BRIEF: Scan the entries line by line and return those with "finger".

SOURCE MATERIAL:
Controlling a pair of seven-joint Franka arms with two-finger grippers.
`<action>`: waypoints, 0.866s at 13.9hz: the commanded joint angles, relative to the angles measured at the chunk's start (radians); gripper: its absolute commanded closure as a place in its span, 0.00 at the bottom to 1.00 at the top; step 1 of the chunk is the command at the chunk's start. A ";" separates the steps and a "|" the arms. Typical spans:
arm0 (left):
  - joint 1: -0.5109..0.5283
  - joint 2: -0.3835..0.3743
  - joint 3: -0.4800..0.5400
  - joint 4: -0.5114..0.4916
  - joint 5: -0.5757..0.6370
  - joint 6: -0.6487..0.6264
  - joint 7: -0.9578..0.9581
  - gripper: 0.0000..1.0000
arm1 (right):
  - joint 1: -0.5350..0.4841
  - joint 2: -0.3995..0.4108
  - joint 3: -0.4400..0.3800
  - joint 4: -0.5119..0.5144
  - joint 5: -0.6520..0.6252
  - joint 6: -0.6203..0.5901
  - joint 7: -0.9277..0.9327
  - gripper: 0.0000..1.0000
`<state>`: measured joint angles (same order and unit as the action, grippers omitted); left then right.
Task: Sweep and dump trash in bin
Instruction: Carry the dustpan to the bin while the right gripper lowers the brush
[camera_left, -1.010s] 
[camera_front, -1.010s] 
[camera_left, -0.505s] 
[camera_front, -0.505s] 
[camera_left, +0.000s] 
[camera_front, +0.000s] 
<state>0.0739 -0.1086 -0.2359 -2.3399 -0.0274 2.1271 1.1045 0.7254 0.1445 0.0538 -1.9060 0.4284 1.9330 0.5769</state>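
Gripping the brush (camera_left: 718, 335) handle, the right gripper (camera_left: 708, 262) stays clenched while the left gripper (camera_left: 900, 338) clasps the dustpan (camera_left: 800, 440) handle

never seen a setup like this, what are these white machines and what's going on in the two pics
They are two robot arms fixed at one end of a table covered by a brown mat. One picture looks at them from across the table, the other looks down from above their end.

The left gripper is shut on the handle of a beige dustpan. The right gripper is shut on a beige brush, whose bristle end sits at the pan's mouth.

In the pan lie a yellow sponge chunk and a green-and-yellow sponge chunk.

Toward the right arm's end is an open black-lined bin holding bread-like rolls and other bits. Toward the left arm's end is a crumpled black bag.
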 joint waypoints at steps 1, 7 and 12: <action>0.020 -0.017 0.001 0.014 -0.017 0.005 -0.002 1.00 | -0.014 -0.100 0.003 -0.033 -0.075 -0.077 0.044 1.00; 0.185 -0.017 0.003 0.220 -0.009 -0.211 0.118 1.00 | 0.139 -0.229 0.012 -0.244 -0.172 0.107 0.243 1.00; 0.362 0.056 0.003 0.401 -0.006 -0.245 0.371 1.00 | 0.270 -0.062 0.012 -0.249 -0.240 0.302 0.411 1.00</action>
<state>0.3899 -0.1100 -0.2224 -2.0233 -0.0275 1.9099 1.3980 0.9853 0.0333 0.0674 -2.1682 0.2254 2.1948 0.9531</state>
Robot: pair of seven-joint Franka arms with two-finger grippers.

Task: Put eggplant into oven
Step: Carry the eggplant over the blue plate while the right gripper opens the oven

TASK OUTPUT:
Controlling a pair of seven-joint Franka arms with two-finger grippers.
Robot: pair of seven-joint Franka arms with two-finger grippers.

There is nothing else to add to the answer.